Hubble traces the halo of a galaxy more accurately than ever before
Astronomers using the NASA/ESA Hubble Space Telescope have probed the extreme outskirts of the stunning elliptical galaxy Centaurus A. The galaxy's halo of stars has been found to extend much further from the galaxy's centre than expected and the stars within this halo seem to be surprisingly rich in heavy elements. This is the most remote portion of an elliptical galaxy ever to have been explored.
There is more to a galaxy than first meets the eye. Extending far beyond the bright glow of a galaxy's centre, the swirling spiral arms, or the elliptical fuzz, is an extra component: a dim halo of stars sprawling into space.

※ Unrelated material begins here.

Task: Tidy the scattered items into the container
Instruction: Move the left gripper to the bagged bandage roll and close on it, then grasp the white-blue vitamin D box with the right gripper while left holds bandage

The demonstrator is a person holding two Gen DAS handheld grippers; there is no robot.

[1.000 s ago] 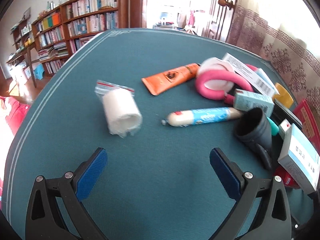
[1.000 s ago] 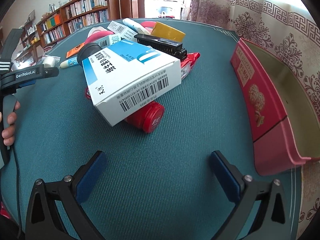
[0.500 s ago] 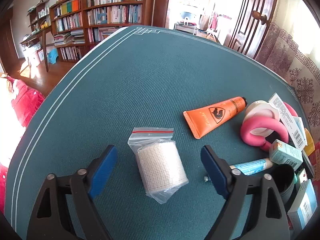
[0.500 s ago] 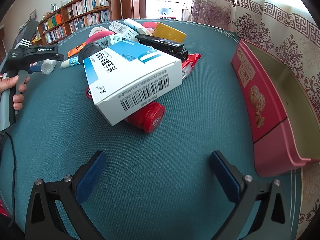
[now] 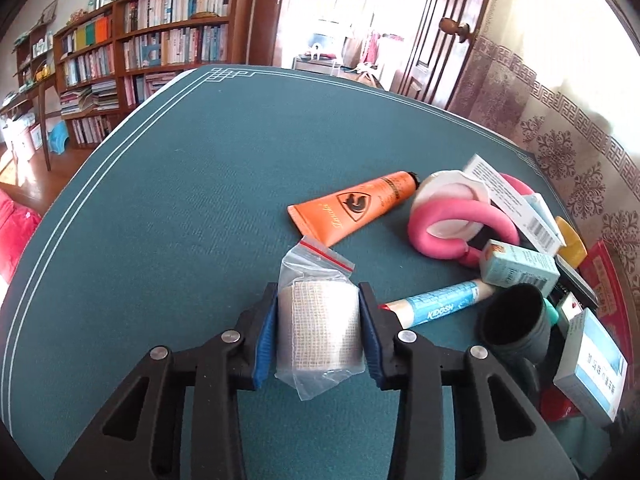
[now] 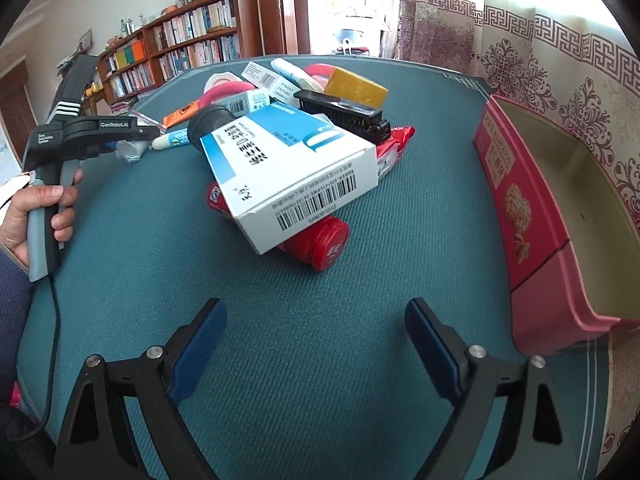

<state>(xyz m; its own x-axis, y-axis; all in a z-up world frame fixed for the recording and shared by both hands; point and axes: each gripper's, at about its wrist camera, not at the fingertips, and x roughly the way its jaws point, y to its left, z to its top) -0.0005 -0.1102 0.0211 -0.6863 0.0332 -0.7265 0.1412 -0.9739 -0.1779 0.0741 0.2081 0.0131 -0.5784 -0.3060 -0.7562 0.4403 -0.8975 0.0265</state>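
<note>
Left wrist view: the left gripper [image 5: 319, 332], low centre, has both pads pressed against a bagged gauze roll [image 5: 319, 330] (bag top poking up). The right gripper [image 6: 316, 350] gapes wide, empty; the box [image 6: 552, 216] sits at right.

- The right tongs [image 6: 316, 344] hang wide apart over bare teal counter [image 6: 360, 392], blue pads [image 6: 198, 350] gripping nothing.
- Just ahead, a white-and-blue box [image 6: 296, 176] lies tilted on a red bottle [image 6: 320, 242] — a black brush [image 6: 344, 114] and yellow block [image 6: 356, 88] sit behind.
- At right, the pink container [image 6: 532, 216] stands open, well apart from the pile.
- At far left, a hand [image 6: 36, 216] holds the left tongs [image 6: 120, 140], its tips at a clear bag [image 6: 130, 150]; whether they grip it I cannot tell.
</note>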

These expansive haloes are important components of a galaxy. The halo of our own galaxy, the Milky Way, preserves signatures of both its formation and evolution. Yet, we know very little about the haloes of galaxies beyond our own as their faint and spread-out nature makes exploring them more difficult. Astronomers have so far managed to detect very few starry haloes around other galaxies.
Now, by utilising the unique space-based location of the NASA/ESA Hubble Space Telescope and its sensitive Advanced Camera for Surveys and Wide Field Camera 3/, a team of astronomers has probed the halo surrounding the prominent giant elliptical galaxy Centaurus A, also known as NGC 5128, to unprecedented distances. They have found that its halo spreads far further into space than expected and does so in an unexpected form.
"Tracing this much of a galaxy's halo gives us surprising insights into a galaxy's formation, evolution, and composition," says Marina Rejkuba of the European Southern Observatory in Garching, Germany, lead author of the new Hubble study. "We found more stars scattered in one direction than the other, giving the halo a lopsided shape—which we hadn't expected!"
Along the galaxy's length the astronomers probed out 25 times further than the galaxy's radius—mapping a region some 450 000 light-years across. For the width they explored along 295 000 light-years, 16 times further than its "effective radius". These are large distances if you consider that the main visible component of the Milky Way is around 120 000 light-years in diameter. In fact, the diameter of the halo probed by this team extends across 4 degrees in the sky—equivalent to eight times the apparent width of the Moon.
Alongside their unexpected uneven distribution, the stars within the halo also showed surprising properties relating to the proportion of elements heavier than hydrogen and helium found in the gas that makes up the stars. While the stars within the haloes of the Milky Way and other nearby spirals are generally low in heavy elements, the stars within Centaurus A's halo appear to be rich in heavy elements, even at the outermost locations explored.
"Even at these extreme distances, we still haven't reached the edge of Centaurus A's halo, nor have we detected the very oldest generation of stars," adds co-author Laura Greggio of INAF, Italy. "This aged generation is very important. The larger stars from it are responsible for manufacturing the heavy elements now found in the bulk of the galaxy's stars. And even though the large stars are long dead, the smaller stars of the generation still live on and could tell us a great deal."
The small quantity of heavy elements in the stellar haloes of large spiral galaxies like the Milky Way, is thought to originate from the way that the galaxies formed and evolved, slowly pulling in numerous small satellite galaxies and taking on their stars. For Centaurus A, the presence of stars rich in heavy elements in such remote locations suggests a single past merger with a large spiral galaxy. This event would have ejected stars from the spiral galaxy's disc and these are now seen as part of Centaurus A's outer halo.
"Measuring the amount of heavy elements in individual stars in a giant elliptical galaxy such as Centaurus A is uniquely the province of Hubble—we couldn't do it with any other telescope, and certainly not yet from the ground," adds Rejkuba. "These kinds of observations are fundamentally important to understanding the galaxies in the Universe around us."
These results are being published online in Astrophysical Journal on the 22 July and will appear in the 10 August 2014 issue.